> **ACTIVITY**:
Look through the listing below and give the number of lines in which "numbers" occurs, nothing more.

BEGIN RECORDS PROVIDED

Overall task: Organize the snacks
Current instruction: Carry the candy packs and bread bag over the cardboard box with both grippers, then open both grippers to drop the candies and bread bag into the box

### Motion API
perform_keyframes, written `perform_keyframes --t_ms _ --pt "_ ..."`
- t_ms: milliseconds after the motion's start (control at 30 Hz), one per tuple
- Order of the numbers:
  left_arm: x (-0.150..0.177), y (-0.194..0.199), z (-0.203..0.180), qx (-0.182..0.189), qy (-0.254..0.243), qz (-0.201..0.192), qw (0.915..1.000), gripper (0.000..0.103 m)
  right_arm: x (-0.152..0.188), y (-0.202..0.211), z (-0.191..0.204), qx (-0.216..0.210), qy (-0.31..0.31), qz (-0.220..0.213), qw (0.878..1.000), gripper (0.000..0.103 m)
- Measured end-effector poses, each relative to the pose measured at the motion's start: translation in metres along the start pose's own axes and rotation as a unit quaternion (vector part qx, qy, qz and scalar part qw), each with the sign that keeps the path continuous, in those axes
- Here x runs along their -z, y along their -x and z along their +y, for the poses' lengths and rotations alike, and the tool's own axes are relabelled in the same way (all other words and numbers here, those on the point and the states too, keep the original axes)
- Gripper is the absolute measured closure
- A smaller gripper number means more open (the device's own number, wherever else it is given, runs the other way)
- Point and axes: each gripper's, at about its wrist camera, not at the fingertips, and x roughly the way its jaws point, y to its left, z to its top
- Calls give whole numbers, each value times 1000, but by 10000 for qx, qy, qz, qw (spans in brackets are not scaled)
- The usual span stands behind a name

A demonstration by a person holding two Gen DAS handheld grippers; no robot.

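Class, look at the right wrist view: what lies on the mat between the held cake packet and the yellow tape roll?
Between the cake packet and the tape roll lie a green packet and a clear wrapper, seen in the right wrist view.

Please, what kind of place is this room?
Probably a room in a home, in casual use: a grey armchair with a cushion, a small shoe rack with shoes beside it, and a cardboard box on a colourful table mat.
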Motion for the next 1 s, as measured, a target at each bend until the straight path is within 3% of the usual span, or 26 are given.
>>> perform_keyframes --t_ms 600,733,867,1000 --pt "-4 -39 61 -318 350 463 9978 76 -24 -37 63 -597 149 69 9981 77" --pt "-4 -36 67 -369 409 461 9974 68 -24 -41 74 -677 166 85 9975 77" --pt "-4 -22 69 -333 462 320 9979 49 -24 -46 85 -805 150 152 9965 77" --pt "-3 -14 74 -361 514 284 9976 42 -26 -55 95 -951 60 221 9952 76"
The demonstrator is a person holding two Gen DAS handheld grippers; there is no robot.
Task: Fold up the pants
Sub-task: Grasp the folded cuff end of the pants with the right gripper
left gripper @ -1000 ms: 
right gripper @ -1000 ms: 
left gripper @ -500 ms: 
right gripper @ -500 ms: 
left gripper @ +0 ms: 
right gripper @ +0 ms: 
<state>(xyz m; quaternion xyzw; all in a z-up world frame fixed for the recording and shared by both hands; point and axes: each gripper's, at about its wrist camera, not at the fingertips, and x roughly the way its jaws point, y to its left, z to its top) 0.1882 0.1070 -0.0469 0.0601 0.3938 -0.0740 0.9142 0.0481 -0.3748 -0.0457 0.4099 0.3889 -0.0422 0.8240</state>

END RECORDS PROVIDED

> **ANSWER SPACE**:
3